You’re John McClane, I said to myself, you’re tough as hell. You can do this. McClane did it, you reason. He jumped off the top of Nakatomi Plaza attached to nothing but a fire hose and he survived. Fuck, I thought, fuck, fuck, fuck, fuck, fuck. The edge was almost upon me and I began praying, desperately; dear God, please, I shrieked inside my brain, if you let me survive this, I promise I’ll be good, I’ll consider believing in you, I’ll drink less, I’ll smile more, just please, please… oh God… And then I was in the air.
I was breathless and cussing like a pirate. Vin Diesel was laughing as a deluge of dirty words gushed out of my mouth, words I didn’t even know I knew, in a creative mess of new and filthy combinations I wasn’t aware I was capable of spouting. “Stop fucking laughing you idiot,” I screamed at him, “just fucking concentrate on flying this fucking thing!”
He told me to relax and fall back into the harness, so I did. I was terrified, looking down upon Switzerland. We were gliding between the mountains now, and I felt like I was going to throw up. But slowly, I warmed to the occasion. I continued to swear, but in an all together more positive way. “Oh look!” I’d point at the lakes and canals, “that’s so fucking pretty! How fucking pretty is that?”

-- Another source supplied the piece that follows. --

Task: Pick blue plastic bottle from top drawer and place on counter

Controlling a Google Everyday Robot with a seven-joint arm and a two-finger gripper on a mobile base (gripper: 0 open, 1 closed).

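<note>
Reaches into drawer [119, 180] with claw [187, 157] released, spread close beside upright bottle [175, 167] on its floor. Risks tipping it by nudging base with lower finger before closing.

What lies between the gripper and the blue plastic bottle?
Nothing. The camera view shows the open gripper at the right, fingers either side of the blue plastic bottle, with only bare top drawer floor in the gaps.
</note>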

Vin Diesel didn’t do much else but laugh and sporadically find ways to frighten the hell out of me, like identifying a wind tunnel, aiming for it, and letting us get swept upwards in a rapidly spinning whirlwind before being tossed out at the top. I realized, then, that I was flying. This was the closest I’d ever be to being an X Man. And that was when I finally embraced it.
I asked Vin to sweep this way and that way, and he did. I was coasting above the beautiful world that I had been enveloped in only an hour before, and I felt like in that moment I wasn’t really part of that world at all. I was removed, floating above, looking down. I had escaped everything momentarily, and I was flying through a perfect sort of purgatory, as light as a feather, all of the petty, humanly detritus shedding from me as I flew.
Finally, we came down upon a field, and as my feet touched the solid ground I felt a sense of disappointment—I wanted to keep on flying. It took a moment for me to find my land legs, and as gravity slowly pulled me back to my being, I noticed that something inside me had shifted. I heard a little bird chirp in my heart, and I was glad for it to be there.